Phiss Phuss Boom
Sayoni Basu
Sayoni Basu
age group: 
9+ yrs
Number of pages: 
grandparents farts humour kerala Goa Bengal
fiction humour


IN MY house, the grandmother of fart jokes, songs and stories was my older sister. She would put the colloquial word in Tamil to full use and it never ceased to amaze me the amount of variations she could come up with. Reading Phiss Phuss Boom brought back those memories with the warmth of an afternoon shower and the delight of shared laughter. Every family has its own fart stories, and Phiss Phuss Boom, based on the stories the authors had heard from their grandparents, perfectly captures that – unity in diversity, shall we say – in three precisely pitched, humorously engaging and immediately relatable stories.

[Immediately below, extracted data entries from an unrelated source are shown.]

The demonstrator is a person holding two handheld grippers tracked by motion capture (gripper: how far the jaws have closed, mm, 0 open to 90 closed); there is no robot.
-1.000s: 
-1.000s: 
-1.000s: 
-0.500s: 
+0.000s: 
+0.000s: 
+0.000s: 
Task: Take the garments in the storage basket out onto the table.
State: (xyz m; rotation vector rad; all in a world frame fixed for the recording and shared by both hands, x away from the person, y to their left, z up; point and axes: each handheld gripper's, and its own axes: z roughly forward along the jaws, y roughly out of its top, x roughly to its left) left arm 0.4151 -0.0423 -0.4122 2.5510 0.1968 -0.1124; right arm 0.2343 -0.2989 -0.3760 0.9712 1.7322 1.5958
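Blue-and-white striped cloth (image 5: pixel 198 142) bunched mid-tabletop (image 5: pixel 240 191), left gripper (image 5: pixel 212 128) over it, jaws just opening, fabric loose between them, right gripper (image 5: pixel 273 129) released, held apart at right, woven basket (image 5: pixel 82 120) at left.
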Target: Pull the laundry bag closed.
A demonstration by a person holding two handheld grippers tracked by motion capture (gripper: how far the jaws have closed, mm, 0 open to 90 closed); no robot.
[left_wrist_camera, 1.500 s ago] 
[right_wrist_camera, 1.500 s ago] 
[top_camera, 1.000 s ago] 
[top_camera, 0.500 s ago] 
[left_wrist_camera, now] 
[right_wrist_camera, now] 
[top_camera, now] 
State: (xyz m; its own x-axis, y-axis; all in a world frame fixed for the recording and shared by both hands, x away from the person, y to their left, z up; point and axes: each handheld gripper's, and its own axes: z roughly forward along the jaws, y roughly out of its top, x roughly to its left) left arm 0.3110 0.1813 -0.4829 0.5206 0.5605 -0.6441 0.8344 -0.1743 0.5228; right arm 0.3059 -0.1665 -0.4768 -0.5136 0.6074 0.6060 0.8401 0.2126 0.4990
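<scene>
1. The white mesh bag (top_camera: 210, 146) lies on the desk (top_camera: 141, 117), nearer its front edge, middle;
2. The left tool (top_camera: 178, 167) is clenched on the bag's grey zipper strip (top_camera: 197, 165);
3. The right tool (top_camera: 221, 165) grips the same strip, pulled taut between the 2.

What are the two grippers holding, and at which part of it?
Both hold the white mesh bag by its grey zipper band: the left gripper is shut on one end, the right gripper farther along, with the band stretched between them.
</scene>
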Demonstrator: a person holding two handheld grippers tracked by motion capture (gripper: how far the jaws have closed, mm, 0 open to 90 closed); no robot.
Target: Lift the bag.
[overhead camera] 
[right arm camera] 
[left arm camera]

The first story is by Anoushka Ravishankar titled Lijimol and Jijimon. Set in Kerala, we enter the lives of the twins who are facing their worst fears – Jijimon is challenged by Appukutten to a swimming competition, and if Jijimon loses (which everyone knows he will), then Lijimol has to give up her long hair (which everyone knows would be a disaster because their grandmother had said the twins’ brain powers were in Lijimol’s hair). Lijimol, who loves her science, finds an ingenious solution in the world of gas and the brave Jijimon full of potatoes, beans, cabbage, lentils, chickpeas, is as ready as a jet-fuelled propeller and, well, saves the day.
The second one, my favourite of the lot for its refreshing narrative, is by Jerry Pinto and is titled Attulem and Bittulem. This one is set in Goa and we meet the sisters Attulem and Bittulem who speak in a secret language of monosyllables that only they understand, but Pinto gives us a helpful glossary to decode their conversations. They are on their way to meet their friend when they encounter a monster. So ‘Attulem turned around. RESOUNDING SOUND. Monster’s eye hit the ground’. Bittulem tackles the other eye and they reach their friend, Monsterlem’s house, only to discover the monster they had encountered earlier was Monsterlem’s father. Thankfully, the eyes are replaceable, Monsterlem’s mum gives them ‘cake seed for tea’ – a seed that grows into a tree of cakes – and all’s well that ends well.
The final story by Sayoni Basu – Shontu and Gontu – is set in Bengal and we enter the vibrant Bengali household as they get ready for Shontu to ‘see’ a girl for his future wedding. With his nephew, Gontu, Shontu arrives at the girl’s house and Gontu, with a head full of instructions from his mother, his mother’s mother, his mother’s mother’s mother, becomes central to the meeting with his diligence at following those instructions, and he helps in, shall we say, clearing the air of awkwardness in a new meeting.
A special mention for the ‘fartwork by Vinayak Varma’, whose illustrations for each of the stories ups the laughter quotient – a hard-earned merit indeed with the stories already brimming with the funnies.
So, go on, pick up Phiss Phuss Boom because how ‘fart’ can an adventure go? Clearly, very ‘fart’, indeed.